Entropy - you'll find it slumped over in the bedroom the shed skin of
the
boy that had to grow out of his childhood sadness because of her the
big
bang theory of the crimes against humanity committed in bedrooms evil
energy
flowing through telephone lines a star burns out and collapses
introverted a
big black hold consuming itself self consuming not even it's own light
can
escape the pull wet faces and bleeding hearts mean so much to me now
seeds
planted in that fallow soil now starting to grow inside abloom with
newborn
cries baptized in bright blue eyes risen from the highway twisted metal
pyre
the wreckage rusts away and the rooms are empty now where the stage was
set
to enact our tragedy dams broke to irrigate these withered souls and
the
image fades away the big bang theory of his heart.
Straitjacket - i can hear her calling hunting and haunting me she's
been
after me for years i can still feel those eyes buzzing in my head
sometimes
i wake up at night and see her in my bed she's come to take me away
stare
into those eyes of black robotic cruelty see them see you as prey you
have
such a beautiful poisonous body and it's killed so much of me your
silhouette at the top of the stairs seen through the eyes of a child
was
horror that still echoes in my head and i fell so far from that light
falling down the stairs i know it still lurks up there somewhere those
wings
so sinister this fear so paralyzing they're going to get me for what i
did
on that schoolyard.
Impostor - you can't trust alarms to wake you up from sleep and i
can't
trust myself because we are what we think keep it a secret because if
it
ever got out i'd simply disappear that's why they entrusted it to me i
forget everything they're not scared my dreams are to vague to be a
threat
and whatever is in my head they devour my intentions forced to forage
for
new hopes offered up to satiate them you should see what they do to you
distorted faces in the backseat don't look so friendly ghostly impostor
with
a crooked smile of false benevolence insincere eyes we've fallen asleep
again at the wheel and that's why i keep my mouth shut.
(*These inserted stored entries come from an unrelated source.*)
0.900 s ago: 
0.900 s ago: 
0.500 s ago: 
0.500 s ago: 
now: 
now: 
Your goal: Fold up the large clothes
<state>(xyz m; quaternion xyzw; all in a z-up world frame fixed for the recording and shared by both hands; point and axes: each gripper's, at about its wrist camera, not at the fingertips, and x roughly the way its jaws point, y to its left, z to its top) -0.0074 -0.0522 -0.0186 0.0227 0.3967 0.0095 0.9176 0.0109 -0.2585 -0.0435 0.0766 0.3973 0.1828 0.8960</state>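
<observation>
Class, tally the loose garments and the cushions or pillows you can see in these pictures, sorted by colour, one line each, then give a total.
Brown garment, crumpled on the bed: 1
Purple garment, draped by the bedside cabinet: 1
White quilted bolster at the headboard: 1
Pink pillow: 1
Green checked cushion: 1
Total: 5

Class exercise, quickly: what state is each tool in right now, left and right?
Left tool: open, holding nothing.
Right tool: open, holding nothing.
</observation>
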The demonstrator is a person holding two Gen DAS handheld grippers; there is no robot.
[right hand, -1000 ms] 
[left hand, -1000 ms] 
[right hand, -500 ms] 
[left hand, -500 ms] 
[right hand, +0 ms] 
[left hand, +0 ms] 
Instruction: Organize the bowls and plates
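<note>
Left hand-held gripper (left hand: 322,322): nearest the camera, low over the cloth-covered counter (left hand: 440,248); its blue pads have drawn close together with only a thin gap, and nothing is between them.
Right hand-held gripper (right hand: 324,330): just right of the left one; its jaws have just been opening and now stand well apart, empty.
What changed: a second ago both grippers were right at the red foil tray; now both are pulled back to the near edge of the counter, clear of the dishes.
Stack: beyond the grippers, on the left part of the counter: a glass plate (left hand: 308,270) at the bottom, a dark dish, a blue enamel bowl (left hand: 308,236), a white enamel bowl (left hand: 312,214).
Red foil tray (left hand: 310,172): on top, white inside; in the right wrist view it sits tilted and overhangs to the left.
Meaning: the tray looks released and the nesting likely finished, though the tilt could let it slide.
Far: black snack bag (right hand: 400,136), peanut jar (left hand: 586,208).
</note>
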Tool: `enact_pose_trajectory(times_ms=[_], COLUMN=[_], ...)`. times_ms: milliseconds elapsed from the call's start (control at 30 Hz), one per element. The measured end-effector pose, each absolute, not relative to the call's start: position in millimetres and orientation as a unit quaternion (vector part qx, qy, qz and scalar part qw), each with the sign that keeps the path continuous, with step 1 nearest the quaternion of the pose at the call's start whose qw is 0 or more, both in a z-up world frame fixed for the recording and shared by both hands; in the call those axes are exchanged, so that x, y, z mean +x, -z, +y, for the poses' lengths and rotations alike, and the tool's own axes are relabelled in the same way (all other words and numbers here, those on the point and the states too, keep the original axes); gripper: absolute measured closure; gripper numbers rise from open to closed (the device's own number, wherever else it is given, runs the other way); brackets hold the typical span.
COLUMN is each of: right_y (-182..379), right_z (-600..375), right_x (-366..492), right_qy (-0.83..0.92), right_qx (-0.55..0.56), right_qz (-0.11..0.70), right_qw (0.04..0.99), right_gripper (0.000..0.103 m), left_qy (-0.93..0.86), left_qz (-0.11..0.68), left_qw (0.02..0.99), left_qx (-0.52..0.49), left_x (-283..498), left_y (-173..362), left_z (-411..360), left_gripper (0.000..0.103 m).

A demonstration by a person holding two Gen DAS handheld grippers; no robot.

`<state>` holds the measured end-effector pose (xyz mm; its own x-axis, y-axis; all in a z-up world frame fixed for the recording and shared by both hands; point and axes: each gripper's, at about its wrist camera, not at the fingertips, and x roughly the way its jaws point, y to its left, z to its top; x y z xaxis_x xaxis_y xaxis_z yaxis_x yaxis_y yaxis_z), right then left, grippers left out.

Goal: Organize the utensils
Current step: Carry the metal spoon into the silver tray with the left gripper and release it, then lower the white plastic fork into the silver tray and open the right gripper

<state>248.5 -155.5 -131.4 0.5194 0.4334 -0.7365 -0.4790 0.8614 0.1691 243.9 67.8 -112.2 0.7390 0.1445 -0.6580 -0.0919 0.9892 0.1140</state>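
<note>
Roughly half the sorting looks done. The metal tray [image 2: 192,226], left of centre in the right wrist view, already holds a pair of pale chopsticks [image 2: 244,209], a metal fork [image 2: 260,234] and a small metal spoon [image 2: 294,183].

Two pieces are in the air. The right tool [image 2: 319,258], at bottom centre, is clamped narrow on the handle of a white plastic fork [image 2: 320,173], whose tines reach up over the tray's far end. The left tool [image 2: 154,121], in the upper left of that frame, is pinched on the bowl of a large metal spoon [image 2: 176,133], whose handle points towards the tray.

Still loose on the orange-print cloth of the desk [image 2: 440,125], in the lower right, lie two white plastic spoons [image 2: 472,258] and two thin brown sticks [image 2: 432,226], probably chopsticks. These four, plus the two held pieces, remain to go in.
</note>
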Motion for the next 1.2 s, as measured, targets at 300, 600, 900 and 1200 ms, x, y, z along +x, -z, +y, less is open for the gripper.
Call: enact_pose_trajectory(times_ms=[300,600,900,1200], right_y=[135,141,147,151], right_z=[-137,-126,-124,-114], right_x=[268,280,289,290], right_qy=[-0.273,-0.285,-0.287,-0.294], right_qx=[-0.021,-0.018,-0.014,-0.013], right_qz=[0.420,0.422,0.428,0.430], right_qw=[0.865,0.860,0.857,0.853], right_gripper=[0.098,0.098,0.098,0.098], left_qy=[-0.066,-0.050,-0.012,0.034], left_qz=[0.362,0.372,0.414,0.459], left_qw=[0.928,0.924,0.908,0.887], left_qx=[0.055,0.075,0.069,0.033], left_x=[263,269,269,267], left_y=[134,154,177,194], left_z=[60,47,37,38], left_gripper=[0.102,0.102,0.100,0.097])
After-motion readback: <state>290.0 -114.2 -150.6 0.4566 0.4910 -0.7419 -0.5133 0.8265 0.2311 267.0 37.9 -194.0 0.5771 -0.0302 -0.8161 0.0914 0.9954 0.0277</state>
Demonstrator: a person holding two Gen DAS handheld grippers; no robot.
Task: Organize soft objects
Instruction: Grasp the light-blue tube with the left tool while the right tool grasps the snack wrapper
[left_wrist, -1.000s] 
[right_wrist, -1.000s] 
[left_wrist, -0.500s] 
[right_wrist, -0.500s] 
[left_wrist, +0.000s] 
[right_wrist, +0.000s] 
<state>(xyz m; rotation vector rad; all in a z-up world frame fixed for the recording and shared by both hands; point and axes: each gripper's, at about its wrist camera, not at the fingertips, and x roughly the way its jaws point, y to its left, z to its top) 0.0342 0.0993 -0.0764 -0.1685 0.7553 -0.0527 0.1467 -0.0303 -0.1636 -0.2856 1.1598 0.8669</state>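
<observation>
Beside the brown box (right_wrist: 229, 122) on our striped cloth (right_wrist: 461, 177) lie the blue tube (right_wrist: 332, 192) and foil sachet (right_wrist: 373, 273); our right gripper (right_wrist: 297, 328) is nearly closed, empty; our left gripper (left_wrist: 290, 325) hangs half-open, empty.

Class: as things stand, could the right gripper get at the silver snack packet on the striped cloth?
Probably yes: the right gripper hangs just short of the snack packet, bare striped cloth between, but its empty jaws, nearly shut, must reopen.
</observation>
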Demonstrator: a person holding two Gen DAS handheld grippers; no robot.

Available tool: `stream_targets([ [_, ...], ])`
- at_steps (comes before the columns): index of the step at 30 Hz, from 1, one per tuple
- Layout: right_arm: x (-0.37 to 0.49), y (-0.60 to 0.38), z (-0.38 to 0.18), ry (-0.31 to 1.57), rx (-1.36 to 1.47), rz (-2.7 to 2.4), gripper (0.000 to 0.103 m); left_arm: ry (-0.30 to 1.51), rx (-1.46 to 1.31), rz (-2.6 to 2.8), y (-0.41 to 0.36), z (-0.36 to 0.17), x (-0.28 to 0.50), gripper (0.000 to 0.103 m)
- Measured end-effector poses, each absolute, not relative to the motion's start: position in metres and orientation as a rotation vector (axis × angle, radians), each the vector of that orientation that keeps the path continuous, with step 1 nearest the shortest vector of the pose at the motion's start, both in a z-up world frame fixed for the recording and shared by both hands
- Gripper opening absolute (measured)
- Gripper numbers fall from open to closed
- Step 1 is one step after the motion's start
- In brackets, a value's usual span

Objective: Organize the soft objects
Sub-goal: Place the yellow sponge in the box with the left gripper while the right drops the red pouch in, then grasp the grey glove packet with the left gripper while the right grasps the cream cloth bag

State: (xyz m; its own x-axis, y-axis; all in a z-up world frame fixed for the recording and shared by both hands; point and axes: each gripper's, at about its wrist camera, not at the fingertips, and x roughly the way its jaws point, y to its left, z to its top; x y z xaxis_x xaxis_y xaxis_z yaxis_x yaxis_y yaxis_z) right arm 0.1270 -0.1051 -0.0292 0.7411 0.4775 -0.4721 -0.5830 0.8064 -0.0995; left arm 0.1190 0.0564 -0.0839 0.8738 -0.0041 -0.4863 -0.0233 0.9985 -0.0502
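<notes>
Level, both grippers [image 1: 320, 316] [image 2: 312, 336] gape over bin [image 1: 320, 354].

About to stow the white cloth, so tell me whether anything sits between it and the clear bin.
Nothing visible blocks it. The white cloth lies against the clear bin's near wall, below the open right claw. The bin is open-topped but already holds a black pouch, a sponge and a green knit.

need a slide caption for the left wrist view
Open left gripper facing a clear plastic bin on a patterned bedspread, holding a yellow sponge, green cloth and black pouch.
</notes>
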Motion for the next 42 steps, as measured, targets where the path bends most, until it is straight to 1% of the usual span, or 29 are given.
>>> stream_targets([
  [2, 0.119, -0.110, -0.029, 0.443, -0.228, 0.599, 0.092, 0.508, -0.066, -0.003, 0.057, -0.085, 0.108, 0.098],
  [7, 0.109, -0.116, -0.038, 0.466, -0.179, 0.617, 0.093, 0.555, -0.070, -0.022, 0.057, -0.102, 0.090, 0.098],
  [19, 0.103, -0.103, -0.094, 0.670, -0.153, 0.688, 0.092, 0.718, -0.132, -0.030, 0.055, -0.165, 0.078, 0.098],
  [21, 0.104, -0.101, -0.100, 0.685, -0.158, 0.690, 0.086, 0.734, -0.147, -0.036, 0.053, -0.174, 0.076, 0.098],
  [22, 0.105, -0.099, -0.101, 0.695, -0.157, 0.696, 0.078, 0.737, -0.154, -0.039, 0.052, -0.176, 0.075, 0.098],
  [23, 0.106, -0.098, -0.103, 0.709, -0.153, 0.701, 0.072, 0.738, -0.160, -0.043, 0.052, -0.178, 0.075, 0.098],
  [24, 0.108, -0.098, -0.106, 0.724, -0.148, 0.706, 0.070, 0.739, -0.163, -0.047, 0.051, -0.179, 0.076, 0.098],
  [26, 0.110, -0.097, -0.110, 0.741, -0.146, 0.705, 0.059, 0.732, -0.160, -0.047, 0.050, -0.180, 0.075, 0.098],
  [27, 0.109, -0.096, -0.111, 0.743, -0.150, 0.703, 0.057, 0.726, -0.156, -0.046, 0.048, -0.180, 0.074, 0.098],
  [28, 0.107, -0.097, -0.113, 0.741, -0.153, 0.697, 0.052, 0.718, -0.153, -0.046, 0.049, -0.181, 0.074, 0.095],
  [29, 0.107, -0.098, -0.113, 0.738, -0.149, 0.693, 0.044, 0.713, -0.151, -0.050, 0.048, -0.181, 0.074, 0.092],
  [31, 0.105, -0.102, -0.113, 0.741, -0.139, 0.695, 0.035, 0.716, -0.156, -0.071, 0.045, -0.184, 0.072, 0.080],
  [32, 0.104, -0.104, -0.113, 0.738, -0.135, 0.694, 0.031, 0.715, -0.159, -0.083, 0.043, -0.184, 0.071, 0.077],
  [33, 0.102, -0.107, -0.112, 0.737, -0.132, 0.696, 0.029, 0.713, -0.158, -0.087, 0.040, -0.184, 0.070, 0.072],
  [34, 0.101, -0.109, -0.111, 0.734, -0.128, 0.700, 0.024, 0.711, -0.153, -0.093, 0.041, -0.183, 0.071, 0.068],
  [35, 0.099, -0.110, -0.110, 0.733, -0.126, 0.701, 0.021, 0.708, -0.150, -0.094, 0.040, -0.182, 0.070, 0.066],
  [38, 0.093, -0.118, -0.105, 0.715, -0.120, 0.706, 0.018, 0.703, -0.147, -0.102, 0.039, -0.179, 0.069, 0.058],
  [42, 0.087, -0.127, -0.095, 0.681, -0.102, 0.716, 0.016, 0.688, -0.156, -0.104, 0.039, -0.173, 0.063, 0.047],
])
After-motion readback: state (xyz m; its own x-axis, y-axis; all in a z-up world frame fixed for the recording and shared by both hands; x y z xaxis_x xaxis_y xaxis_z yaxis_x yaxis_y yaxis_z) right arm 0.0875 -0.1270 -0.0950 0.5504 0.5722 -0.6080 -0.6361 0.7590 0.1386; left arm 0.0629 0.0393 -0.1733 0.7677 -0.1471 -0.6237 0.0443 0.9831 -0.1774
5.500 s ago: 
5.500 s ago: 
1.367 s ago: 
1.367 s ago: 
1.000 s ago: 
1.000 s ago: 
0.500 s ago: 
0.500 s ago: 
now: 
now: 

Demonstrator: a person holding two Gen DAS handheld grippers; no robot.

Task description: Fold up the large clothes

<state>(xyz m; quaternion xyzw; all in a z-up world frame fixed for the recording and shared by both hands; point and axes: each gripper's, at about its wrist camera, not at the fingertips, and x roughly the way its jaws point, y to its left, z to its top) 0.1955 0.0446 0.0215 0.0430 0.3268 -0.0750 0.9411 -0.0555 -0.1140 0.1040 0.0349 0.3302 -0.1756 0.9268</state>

Chemotherapy - walking through his house with a sinking feeling in
his gut
hallways are dark but instincts guide the way the lights are off so he
doesn't have to see where he lives staggering to his room wounded by
shrapnel thoughts about her collapsing on the bed cruel doctors go to
work
on his head emotional chemotherapy it's the blurry visions of you
through
the haze that keep me hanging on don't worry my little angel soon this
nightmare will be over lingering in these hallways like a ghost i can't
escape condemned to wander in this desolate wasteland somewhere in the
synapse the nerve impulses from your hand become an oasis that i can
drink
from and stay alive you worry too much my little angel.